ASSIGNED TASK: The whole listing, repeated exactly, is what this task asks for.

DATA PROVIDED:
•••••

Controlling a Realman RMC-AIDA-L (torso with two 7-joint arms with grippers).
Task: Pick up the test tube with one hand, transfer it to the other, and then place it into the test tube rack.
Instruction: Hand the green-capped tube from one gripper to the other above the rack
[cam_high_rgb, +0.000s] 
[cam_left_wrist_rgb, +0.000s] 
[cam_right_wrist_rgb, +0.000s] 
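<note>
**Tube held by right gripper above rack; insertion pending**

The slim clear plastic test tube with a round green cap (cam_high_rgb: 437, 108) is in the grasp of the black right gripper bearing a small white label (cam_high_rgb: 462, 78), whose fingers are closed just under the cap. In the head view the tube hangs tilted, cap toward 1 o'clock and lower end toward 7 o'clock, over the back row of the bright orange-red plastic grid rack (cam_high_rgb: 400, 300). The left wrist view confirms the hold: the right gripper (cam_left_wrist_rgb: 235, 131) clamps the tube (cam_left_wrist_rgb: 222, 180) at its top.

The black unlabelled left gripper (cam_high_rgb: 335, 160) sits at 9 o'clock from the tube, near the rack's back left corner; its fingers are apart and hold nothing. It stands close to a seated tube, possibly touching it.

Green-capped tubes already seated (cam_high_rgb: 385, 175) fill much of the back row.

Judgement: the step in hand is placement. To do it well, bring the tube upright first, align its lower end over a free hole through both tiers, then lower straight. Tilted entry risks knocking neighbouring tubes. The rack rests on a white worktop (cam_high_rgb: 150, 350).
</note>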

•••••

RESPONSE AREA:
Controlling a Realman RMC-AIDA-L (torso with two 7-joint arms with grippers).
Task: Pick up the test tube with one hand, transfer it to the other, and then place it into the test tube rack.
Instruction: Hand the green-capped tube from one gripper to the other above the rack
[cam_high_rgb, +0.000s] 
[cam_left_wrist_rgb, +0.000s] 
[cam_right_wrist_rgb, +0.000s] 
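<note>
**Tube held by right gripper above rack; insertion pending**

The slim clear plastic test tube with a round green cap (cam_high_rgb: 437, 108) is in the grasp of the black right gripper bearing a small white label (cam_high_rgb: 462, 78), whose fingers are closed just under the cap. In the head view the tube hangs tilted, cap toward 1 o'clock and lower end toward 7 o'clock, over the back row of the bright orange-red plastic grid rack (cam_high_rgb: 400, 300). The left wrist view confirms the hold: the right gripper (cam_left_wrist_rgb: 235, 131) clamps the tube (cam_left_wrist_rgb: 222, 180) at its top.

The black unlabelled left gripper (cam_high_rgb: 335, 160) sits at 9 o'clock from the tube, near the rack's back left corner; its fingers are apart and hold nothing. It stands close to a seated tube, possibly touching it.

Green-capped tubes already seated (cam_high_rgb: 385, 175) fill much of the back row.

Judgement: the step in hand is placement. To do it well, bring the tube upright first, align its lower end over a free hole through both tiers, then lower straight. Tilted entry risks knocking neighbouring tubes. The rack rests on a white worktop (cam_high_rgb: 150, 350).
</note>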

Nothing else is required to complete the output.